◆ Exercise input
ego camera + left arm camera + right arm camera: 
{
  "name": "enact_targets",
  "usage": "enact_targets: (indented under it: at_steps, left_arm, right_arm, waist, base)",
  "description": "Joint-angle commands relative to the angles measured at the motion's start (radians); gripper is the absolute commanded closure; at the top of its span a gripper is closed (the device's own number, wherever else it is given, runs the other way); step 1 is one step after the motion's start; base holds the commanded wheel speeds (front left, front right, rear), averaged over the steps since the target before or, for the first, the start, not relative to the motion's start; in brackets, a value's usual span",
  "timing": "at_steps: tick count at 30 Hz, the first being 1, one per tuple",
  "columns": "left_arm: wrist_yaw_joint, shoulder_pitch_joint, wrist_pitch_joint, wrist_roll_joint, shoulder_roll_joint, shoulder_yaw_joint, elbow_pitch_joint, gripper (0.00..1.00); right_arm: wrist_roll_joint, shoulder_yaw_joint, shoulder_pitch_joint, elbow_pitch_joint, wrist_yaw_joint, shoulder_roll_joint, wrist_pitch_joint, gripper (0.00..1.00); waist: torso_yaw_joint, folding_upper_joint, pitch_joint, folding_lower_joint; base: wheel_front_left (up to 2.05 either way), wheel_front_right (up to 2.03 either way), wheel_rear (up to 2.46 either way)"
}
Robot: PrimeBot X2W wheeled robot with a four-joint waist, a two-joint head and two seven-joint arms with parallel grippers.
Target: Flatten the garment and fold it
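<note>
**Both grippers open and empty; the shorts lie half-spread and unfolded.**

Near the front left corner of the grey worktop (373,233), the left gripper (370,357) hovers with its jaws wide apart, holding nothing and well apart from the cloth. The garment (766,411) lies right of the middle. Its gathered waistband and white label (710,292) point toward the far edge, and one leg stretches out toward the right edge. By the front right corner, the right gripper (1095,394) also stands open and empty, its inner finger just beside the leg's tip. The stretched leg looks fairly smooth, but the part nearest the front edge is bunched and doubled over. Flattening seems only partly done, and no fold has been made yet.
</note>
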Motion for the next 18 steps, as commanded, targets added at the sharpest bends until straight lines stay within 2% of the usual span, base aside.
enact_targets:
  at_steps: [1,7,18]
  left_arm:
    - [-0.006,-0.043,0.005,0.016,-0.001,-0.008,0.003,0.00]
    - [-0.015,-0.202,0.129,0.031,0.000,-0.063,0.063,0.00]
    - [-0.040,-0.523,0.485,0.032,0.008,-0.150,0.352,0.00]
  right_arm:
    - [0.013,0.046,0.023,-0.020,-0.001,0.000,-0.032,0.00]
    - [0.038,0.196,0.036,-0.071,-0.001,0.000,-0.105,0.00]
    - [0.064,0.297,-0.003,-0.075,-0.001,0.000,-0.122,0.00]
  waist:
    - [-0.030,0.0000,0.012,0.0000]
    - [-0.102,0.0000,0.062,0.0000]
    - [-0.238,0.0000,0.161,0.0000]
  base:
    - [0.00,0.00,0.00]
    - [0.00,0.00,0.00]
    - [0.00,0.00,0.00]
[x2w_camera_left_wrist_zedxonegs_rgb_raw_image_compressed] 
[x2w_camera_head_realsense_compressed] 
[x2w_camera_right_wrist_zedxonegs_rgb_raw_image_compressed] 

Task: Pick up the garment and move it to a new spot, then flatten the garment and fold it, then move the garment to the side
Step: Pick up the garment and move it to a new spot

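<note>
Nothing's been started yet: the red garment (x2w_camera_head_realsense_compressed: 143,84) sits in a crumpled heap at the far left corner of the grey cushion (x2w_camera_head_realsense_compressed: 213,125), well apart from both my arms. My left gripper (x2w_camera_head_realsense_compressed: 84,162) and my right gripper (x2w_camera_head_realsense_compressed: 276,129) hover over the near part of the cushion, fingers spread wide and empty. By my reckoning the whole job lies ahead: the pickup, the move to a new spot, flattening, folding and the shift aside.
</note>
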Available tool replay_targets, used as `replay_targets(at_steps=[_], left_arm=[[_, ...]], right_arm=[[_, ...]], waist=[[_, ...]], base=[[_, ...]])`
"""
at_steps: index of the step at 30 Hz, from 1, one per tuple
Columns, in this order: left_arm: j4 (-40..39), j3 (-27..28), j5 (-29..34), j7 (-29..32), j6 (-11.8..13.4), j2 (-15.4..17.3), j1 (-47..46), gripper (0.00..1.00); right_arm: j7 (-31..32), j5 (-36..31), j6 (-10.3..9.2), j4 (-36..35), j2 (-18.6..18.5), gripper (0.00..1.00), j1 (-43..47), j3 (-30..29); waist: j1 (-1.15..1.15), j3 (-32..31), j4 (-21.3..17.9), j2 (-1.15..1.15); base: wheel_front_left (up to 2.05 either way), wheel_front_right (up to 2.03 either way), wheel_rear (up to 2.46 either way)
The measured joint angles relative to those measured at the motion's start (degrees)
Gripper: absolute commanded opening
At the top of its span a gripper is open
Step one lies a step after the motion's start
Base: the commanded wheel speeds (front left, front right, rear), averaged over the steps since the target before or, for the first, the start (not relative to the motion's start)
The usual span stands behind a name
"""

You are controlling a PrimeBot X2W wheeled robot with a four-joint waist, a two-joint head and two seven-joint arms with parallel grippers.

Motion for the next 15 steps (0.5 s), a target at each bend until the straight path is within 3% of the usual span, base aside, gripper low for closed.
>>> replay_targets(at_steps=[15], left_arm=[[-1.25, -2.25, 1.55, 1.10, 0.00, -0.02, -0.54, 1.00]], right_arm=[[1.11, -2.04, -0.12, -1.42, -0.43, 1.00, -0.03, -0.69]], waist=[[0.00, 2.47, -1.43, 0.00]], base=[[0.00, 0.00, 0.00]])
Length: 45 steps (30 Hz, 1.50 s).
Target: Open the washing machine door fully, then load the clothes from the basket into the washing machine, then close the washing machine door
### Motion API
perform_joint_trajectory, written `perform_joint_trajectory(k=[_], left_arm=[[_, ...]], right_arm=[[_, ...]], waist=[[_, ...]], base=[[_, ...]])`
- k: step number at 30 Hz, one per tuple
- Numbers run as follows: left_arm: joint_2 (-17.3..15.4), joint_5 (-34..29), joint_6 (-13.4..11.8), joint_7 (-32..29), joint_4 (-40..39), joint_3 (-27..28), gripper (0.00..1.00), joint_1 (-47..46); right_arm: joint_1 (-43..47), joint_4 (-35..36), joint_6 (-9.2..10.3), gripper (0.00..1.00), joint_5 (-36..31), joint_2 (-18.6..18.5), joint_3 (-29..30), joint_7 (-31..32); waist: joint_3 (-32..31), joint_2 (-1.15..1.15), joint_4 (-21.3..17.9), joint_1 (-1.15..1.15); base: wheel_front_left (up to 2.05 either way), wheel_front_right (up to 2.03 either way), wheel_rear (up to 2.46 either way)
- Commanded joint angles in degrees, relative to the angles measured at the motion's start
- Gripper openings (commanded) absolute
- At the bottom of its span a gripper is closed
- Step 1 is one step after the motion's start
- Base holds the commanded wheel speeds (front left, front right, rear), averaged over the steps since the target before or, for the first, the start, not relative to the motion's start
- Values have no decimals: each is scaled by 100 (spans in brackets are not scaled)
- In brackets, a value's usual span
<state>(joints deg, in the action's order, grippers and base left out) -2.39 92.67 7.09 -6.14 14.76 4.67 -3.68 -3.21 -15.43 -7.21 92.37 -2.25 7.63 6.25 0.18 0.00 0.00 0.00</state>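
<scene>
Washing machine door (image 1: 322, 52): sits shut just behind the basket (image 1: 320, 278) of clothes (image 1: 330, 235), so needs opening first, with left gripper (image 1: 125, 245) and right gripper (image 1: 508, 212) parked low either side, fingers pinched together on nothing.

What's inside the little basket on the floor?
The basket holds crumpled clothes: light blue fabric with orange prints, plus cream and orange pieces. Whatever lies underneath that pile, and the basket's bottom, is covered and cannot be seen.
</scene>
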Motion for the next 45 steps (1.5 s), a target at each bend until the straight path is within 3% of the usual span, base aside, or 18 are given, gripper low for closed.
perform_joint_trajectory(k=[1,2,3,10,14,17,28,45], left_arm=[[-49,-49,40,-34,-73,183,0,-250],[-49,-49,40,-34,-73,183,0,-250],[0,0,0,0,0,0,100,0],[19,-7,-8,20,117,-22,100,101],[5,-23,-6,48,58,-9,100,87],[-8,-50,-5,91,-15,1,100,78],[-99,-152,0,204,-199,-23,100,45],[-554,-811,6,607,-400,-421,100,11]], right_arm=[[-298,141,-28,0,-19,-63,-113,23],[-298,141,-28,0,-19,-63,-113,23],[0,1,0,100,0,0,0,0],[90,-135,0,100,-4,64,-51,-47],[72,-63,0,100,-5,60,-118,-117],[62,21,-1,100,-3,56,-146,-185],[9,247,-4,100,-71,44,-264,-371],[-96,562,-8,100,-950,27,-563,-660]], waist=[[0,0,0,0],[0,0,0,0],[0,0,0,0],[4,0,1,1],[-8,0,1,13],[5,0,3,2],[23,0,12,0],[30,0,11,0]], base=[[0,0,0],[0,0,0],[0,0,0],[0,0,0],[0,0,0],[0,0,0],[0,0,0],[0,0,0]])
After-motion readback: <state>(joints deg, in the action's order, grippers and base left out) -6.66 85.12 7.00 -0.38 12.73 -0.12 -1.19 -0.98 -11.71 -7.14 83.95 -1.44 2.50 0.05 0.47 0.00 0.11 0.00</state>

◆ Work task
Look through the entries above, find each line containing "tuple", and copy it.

◆ Completed exercise
  "timing": "at_steps: tick count at 30 Hz, the first being 1, one per tuple",
at_steps: index of the step at 30 Hz, from 1, one per tuple
- k: step number at 30 Hz, one per tuple

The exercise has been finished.